My heart careens against my ribs. My stomach sinks, then lurches upward as though we are riding a roller coaster in the darkness.

Jack has always known the way when he leads me to these places. But tonight he’s lost, bluffing, clumsy with need and anger. He’s too heavy. His hands are too hard. Under the weight of his body, I begin to struggle for air. I want him to get off, let me get a breath, slow down and give me a chance to follow.

He does none of those things.

He spits on his fingertips, smears this over his dick, and plunges inside me.

This is Jack,
I think helplessly,
this is Jack, this is Jack...

“Always playing, aren’t you. You think this is a game?” His head has been turned but now he looks at my face, my wide-open eyes. “Stop looking at me, fuck you—”

He lets go of my mouth. Withdraws for a second to flip me over. Then he’s back, between my legs, back inside me with his hip bones sharp against my ass. I sob his name, plead for him to slow down.

“Wait, wait—”

He cuts me off, his hand back in place to silence my cries and keep me from scrambling away. I curl my arm at my side, push up hard, trying to find some space for myself beneath him. It feels as though I’m trapped in the rubble of an earthquake, pinned beneath a collapsed wall. I can’t breathe, I can’t breathe.

“I waited all day. Waited for you to call. Waited for you to come over. But you had someplace else to be, didn’t you. Some other game to play.”

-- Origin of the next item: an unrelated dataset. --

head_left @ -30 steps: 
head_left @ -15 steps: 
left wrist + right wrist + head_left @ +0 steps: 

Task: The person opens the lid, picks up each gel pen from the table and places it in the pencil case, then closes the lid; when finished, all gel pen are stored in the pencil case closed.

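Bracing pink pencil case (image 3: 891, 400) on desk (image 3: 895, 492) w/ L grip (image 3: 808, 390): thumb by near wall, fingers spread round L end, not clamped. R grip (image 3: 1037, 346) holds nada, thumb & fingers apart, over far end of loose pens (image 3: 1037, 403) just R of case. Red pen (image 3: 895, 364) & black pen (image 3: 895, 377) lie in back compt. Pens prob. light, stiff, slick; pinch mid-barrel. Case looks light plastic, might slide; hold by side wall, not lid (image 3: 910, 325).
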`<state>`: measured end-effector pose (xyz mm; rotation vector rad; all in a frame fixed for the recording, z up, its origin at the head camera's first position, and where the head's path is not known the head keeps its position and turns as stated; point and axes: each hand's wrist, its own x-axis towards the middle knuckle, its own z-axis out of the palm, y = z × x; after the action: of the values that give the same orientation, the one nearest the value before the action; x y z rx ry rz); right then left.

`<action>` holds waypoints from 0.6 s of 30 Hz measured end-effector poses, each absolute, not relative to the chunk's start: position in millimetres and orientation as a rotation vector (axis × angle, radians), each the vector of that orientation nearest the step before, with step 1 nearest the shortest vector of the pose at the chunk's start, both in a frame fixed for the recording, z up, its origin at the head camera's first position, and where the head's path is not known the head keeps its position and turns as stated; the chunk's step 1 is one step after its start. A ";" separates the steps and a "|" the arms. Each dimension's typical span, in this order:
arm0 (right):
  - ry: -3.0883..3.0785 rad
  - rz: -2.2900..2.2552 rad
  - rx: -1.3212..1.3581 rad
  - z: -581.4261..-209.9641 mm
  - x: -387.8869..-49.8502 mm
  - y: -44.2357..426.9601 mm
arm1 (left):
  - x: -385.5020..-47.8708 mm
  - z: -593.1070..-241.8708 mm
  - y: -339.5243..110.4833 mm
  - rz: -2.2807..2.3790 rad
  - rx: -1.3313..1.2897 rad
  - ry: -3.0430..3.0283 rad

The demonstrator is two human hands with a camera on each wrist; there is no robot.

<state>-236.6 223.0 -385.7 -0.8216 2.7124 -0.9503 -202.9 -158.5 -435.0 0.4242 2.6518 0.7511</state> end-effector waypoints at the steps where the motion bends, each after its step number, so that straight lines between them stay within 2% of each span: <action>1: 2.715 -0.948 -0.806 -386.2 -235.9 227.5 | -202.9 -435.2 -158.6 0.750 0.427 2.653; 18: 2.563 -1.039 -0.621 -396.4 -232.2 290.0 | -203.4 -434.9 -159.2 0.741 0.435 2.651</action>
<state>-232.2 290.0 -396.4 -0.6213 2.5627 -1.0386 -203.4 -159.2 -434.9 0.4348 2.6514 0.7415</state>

His thrusts grow harder, a bludgeon against my cervix. There is no room to adjust. No slowing him down, no pleasure in this pain. He is everywhere, crushing me. I can’t get my knees under me, can’t get a breath. In full panic mode, I gather my strength for one final push to get him off me. I bite, try to buck, reach back to rake my fingernails along his flank.

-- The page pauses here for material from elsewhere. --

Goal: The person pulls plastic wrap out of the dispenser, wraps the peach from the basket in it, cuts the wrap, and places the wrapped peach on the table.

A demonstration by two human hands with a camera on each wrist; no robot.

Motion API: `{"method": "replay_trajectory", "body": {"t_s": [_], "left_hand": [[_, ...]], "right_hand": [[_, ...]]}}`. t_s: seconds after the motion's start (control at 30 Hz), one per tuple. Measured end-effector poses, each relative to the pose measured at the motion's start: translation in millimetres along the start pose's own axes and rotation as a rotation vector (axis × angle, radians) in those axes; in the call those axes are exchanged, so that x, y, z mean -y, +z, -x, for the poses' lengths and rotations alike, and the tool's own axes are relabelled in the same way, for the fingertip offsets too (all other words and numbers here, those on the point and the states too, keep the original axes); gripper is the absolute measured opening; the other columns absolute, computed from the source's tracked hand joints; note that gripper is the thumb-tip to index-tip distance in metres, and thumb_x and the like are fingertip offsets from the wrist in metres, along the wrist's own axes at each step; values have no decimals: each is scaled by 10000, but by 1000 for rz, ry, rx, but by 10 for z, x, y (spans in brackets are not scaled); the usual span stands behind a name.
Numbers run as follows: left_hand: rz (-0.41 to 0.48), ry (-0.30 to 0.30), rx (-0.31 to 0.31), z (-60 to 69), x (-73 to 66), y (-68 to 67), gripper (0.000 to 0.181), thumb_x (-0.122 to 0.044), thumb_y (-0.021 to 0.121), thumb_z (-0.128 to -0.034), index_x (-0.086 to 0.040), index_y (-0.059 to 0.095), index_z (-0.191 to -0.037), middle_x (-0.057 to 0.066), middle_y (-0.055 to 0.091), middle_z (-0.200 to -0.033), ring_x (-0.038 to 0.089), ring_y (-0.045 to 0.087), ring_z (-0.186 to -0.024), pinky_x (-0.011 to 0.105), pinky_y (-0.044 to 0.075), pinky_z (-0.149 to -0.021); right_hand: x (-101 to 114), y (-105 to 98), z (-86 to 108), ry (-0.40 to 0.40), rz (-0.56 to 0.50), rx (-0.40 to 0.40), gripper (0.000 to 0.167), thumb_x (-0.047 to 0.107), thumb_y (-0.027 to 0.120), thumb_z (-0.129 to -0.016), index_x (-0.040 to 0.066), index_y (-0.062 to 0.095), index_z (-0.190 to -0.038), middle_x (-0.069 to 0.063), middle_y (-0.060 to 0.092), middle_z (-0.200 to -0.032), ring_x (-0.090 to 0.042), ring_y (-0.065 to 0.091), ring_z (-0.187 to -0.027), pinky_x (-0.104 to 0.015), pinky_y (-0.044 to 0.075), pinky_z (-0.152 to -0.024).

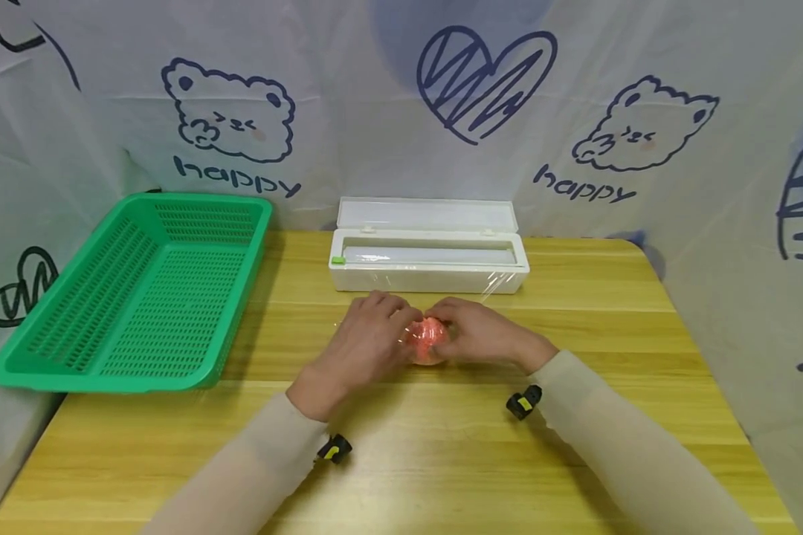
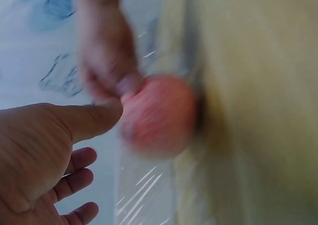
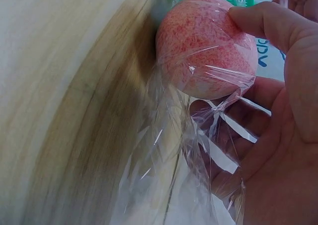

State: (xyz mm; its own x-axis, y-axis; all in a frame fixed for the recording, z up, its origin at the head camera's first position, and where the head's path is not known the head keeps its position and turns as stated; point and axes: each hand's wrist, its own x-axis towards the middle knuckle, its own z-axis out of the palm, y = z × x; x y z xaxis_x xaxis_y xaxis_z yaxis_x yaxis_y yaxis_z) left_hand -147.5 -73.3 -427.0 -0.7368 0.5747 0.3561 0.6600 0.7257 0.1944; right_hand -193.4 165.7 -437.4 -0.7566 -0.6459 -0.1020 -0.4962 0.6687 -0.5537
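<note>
A round, pink-red speckled fruit (image 3: 206, 43) sits between both hands above the wooden table. Clear cling film (image 3: 164, 150) covers part of it, and a crumpled length trails off below. My right hand (image 1: 485, 332) holds the fruit, thumb on its near side and the other fingers curled behind the film. On the other side my left hand (image 1: 368, 334) reaches in, its thumb stretched toward the fruit's edge in the left wrist view. Three of its fingers hang loosely bent there; its forefinger is hidden, and whether it pinches film cannot be seen.
Behind the hands stands a white cling film box (image 1: 428, 279) with its lid raised and a roll inside; a green tab is at its left end. A green perforated basket (image 1: 217, 371) occupies the left side. Patterned cloth (image 1: 361, 111) hangs around the table.
</note>
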Motion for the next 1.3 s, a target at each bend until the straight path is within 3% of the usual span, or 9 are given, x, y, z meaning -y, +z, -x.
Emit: {"method": "replay_trajectory", "body": {"t_s": [0.17, 0.27, 0.53, 0.7, 0.87, 1.03, 1.3], "left_hand": [[-18, 43, 101, -30, -73, 229, 785, -393, 910, -837, -127, 541, -1477, 69, 614, -1269, 307, 562, -1242, 510, 476, -1072], [-20, 47, 111, -42, -77, 289, 849, -387, 931, -811, -123, 502, -1493, 65, 598, -1262, 298, 570, -1235, 500, 456, -1101], [11, 92, 66, -132, -18, 330, 556, -431, 846, -902, -127, 629, -1314, 44, 650, -1170, 257, 641, -1110, 477, 462, -1126], [58, 75, 80, -186, 30, 312, 490, -468, 823, -914, -137, 672, -1241, 31, 692, -1183, 227, 657, -1137, 481, 468, -1130], [82, 39, 159, -234, 82, 265, 512, -495, 795, -930, -143, 669, -1280, 33, 701, -1236, 230, 659, -1183, 474, 468, -1132], [141, -29, 258, -302, 164, 217, 561, -476, 786, -944, -134, 643, -1366, 32, 699, -1300, 242, 660, -1185, 420, 492, -1103], [198, -85, 344, -438, 247, 165, 530, -372, 804, -948, -151, 637, -1400, 4, 723, -1279, 198, 675, -1127, 386, 522, -1039]], "right_hand": [[-2, 14, -9, 2, -6, -1, 516, 344, 797, -863, 121, 697, -1316, -10, 663, -1320, -181, 628, -1158, -400, 519, -1045], [-4, 12, -2, 6, -17, 1, 501, 341, 793, -865, 125, 695, -1306, -5, 660, -1315, -181, 625, -1136, -398, 521, -1029], [-53, -26, 36, 21, -25, -14, 525, 332, 755, -909, 156, 665, -1396, 4, 681, -1354, -192, 636, -1202, -434, 514, -1070], [-102, -48, 111, 26, 17, -55, 576, 372, 688, -978, 126, 594, -1491, -64, 674, -1402, -267, 634, -1270, -490, 503, -1096], [-143, -56, 206, 13, 79, -149, 556, 404, 665, -1024, 89, 597, -1477, -124, 614, -1485, -347, 532, -1403, -555, 422, -1174], [-155, -48, 242, -16, 100, -231, 492, 369, 703, -1012, 114, 636, -1428, -116, 608, -1474, -333, 519, -1403, -561, 415, -1175], [-103, 39, 188, -80, 168, -223, 571, 338, 799, -952, 130, 614, -1450, -87, 626, -1462, -306, 545, -1381, -545, 382, -1199]]}}
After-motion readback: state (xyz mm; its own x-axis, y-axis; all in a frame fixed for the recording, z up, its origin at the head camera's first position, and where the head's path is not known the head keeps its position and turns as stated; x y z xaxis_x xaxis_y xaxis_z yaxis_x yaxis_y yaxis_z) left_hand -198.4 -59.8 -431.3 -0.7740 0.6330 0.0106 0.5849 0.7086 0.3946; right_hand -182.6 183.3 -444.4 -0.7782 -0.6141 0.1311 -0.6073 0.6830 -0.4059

He crushes my forearm with his hand, presses me into the bed.

I can’t breathe.

This is Jack...this is Jack...

The room begins to spin and collapse. Pinpoints of light burst in my eyes. I can’t fight anymore. He is huge, monstrous inside me, his nose at my cheek, one hand over my breast. It’s like a dream, a nightmare.

This is Jack, this is Jack, this is Jack...

He releases my mouth and I gasp. The air brings me the sweetest high, warm and liquid, an instant balm inside my aching chest. I gulp it like tequila and feel a similar flush of relief.

“That’s it,” he says as if to himself.

His thrusts lengthen. He pushes my thigh aside to give himself more room.

“I saw you tonight. Didn’t expect
that,
did you? What were you doing in my house that day, sneaking around?”

He pushes my hair aside, but small tendrils cling to my tears and fall into my mouth. The pain takes my breath away.

This is Jack, this is Jack...

“And what...the fuck...were you doing with
him
.”

His voice breaks, he’s crying. His cheek is wet, feverish against mine. He buries his nose at the side of my neck and inhales, wraps his arm around me as if one of us is drowning.

“I’m sorry, I’m sorry,” I tell him, but my voice is only a whisper and he’s too far gone to hear.

He comes inside me, crying, calling my name.